The hawk sometimes drops the tarantula and runs to and fro, cleans her long, thick antennae by pulling them one by one through her pincher-like appendage under her mouth or across her front legs. She gauges her progress; inch-by-inch runs back to grab her prey, twists and pushes the tarantula’s body towards her ultimate goal, her nest. The hawk is careful not to hurt the spider, pulling and pushing the arthropod dozens or even hundreds of feet, pausing to keep on track of her finish line.
The hawk dropped her prey and cleans her antennae. Her dens air vent is to her left and the paralyzed spider lies directly behind her.
Once at the entrance to her nest she unhooks the spider and makes one final check inside to make sure a visitor did not go into her den while she was away. She runs out, lunges towards the tarantula and gives it a firm bite, holding on she rapidly moves all six legs backward, dragging it into her lair. All that is left to see is an empty hole, footprints and drag marks where the two insects crossed the soft sand. No sounds are audible to the human ears, just an empty hole and our imagination, what’s going on down there? *
Literature describing the events taking place below the earth takes a macabre twist. The female tarantula hawk wasp flips her paralyzed victim over and injects one egg above the tarantula’s abdomen. Evolution sure is interesting. Completing her job the female hawk seals her den with tiny stones, leaving slight air passages and continues trapping the spider inside until she is reaches daylight and flies away. Her larvae will eventually hatch and burrow its way into the tarantula’s abdomen. Careful to keep it alive, the larvae feeds around the tarantulas vital organs. After several weeks of development the larva populates which is like a butterfly emerging from a cocoon, breaks through and emerges from the tarantulas abdomen. The spider is dead; and the wasp is a miniature version of its parent, able to move rocks and sand, digs its way out from underground to begin its life cycle.
This last shot was just inches away from her den and probably the last time this spider saw daylight…
The whole event reminds me a lot of the horror classic ALIEN by director Ridley Scott. Man! That movie got me to jump out of my seat several times when I watched it in the theater!
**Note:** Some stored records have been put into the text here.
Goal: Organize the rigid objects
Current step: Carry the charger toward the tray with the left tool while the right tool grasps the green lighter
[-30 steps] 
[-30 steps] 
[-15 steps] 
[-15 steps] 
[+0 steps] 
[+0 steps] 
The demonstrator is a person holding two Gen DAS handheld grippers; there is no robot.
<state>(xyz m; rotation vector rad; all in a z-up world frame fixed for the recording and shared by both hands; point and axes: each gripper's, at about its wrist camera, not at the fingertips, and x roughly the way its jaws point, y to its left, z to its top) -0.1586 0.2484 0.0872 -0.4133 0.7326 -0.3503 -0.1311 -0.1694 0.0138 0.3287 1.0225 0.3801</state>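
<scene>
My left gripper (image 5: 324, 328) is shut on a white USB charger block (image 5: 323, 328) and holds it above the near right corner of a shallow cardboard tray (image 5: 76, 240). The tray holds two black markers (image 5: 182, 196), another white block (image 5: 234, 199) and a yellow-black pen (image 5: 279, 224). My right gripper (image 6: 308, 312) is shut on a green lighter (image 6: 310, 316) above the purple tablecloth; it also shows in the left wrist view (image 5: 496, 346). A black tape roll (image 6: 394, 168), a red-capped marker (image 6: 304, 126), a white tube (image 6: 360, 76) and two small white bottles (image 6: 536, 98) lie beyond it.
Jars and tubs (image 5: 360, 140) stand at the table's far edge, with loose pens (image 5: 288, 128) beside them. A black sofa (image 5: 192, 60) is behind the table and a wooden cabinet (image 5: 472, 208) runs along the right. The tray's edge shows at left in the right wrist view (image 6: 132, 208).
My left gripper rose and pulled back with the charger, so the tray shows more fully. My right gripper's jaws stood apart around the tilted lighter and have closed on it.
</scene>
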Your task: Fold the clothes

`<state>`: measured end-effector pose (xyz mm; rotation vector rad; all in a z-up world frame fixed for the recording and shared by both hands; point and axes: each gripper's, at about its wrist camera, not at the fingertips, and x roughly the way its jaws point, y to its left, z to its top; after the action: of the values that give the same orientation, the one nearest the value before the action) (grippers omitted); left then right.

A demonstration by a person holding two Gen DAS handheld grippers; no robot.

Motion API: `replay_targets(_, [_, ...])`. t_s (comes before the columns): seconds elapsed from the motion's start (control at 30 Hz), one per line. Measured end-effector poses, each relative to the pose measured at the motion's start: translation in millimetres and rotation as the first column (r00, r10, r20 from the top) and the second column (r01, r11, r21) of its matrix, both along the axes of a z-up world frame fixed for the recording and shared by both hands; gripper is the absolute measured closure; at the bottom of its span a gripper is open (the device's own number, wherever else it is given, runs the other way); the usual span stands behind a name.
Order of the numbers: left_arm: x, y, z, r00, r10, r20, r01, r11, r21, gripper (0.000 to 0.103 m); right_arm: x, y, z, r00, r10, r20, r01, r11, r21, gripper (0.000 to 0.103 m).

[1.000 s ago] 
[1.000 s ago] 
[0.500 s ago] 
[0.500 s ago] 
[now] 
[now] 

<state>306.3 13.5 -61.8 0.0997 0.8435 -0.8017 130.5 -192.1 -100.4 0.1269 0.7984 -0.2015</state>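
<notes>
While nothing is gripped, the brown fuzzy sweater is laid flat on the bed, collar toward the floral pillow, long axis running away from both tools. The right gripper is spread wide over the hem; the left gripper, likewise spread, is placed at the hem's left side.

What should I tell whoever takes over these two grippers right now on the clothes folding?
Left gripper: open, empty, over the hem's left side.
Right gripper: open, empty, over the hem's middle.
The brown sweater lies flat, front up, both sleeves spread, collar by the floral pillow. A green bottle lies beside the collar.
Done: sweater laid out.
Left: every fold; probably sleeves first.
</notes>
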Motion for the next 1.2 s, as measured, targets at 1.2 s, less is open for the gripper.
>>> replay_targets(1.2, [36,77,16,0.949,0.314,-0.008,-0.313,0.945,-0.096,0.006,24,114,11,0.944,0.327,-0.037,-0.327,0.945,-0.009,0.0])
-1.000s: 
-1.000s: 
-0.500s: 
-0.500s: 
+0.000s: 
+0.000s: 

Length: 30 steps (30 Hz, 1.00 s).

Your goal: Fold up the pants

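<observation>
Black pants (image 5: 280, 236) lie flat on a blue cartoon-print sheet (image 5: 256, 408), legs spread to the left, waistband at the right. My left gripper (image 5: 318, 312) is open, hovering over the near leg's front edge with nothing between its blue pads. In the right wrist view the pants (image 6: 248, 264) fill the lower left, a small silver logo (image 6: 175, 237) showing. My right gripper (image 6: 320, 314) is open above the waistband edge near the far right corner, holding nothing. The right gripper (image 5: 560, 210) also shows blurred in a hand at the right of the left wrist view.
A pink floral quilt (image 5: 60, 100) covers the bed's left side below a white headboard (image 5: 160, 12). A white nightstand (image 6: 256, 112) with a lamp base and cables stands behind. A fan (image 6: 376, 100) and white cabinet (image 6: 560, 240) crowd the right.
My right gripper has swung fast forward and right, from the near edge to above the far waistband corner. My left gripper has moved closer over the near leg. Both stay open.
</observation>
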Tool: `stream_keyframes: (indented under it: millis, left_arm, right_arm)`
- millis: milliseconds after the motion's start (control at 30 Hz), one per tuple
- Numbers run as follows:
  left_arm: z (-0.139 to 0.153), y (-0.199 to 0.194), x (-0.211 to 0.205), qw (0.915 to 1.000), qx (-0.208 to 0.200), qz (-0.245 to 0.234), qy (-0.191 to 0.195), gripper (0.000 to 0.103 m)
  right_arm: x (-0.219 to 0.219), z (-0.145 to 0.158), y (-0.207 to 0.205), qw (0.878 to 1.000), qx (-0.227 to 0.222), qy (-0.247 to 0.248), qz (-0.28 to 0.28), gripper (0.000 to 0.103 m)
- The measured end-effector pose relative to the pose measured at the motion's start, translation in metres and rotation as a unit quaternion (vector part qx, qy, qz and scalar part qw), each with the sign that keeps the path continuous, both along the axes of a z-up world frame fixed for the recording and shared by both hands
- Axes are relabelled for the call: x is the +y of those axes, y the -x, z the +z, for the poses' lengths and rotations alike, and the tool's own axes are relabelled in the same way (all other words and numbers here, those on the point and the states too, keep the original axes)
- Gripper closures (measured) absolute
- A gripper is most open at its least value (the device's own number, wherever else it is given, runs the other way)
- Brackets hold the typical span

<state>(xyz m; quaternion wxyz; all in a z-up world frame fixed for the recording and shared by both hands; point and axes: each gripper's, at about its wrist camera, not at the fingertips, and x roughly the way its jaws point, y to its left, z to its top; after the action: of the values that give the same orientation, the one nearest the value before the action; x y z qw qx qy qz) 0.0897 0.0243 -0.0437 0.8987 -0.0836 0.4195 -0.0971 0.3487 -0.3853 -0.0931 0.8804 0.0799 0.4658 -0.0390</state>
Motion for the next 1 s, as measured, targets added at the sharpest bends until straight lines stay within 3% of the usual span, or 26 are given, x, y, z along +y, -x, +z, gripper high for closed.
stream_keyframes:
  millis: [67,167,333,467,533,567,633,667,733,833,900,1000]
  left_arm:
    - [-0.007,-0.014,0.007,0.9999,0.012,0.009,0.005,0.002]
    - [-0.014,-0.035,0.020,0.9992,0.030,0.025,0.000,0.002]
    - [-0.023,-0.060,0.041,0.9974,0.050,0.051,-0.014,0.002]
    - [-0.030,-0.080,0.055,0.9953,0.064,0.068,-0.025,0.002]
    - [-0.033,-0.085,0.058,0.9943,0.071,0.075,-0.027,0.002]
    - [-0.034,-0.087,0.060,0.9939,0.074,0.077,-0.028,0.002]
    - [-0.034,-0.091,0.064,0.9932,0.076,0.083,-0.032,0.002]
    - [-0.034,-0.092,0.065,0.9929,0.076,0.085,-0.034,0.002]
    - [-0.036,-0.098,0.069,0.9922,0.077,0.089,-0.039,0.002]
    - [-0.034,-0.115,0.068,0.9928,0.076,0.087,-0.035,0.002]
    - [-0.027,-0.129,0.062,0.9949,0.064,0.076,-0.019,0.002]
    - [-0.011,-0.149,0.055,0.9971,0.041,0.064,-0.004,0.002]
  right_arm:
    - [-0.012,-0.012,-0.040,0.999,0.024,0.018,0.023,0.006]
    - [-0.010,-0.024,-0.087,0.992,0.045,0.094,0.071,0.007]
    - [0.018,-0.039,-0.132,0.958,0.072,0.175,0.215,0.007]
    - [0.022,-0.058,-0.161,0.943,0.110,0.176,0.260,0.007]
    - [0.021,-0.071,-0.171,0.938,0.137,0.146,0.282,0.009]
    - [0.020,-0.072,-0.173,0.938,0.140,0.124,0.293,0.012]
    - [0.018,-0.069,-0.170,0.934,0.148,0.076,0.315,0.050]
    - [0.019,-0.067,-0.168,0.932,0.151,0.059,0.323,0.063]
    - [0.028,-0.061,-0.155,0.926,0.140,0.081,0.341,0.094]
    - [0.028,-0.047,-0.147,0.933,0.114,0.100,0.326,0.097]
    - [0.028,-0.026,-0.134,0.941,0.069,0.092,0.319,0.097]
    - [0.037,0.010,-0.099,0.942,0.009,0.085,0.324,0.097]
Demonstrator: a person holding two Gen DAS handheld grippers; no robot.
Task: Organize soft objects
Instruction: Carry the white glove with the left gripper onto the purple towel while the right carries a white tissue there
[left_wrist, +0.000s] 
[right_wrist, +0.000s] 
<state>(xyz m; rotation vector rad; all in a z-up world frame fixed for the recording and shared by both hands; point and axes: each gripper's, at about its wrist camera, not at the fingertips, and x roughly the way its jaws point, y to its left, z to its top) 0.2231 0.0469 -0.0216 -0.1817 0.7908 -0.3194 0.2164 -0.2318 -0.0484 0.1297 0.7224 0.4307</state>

But, this story is real…
*Video of what is going on down there is captured by film making specialists that set up an artificial environment with specialized macro cameras and LED lighting. This type of setup is referred to as desktop film making because oftentimes the environment is removed from the wild and reassembled inside a warehouse or garage onto an elevated table that makes it easier to move around and set up cameras. This type of film making requires a huge amount of patience and persistence, something I have never tried but would like too someday, just as long as I am careful and don’t get stung! Outside of the nest I was initially afraid to work with the hawks because they can move so quickly. They also have the reputation for stinging but I found them to be docile and was able to move my camera within 18 inches for multiple shots. I got lucky.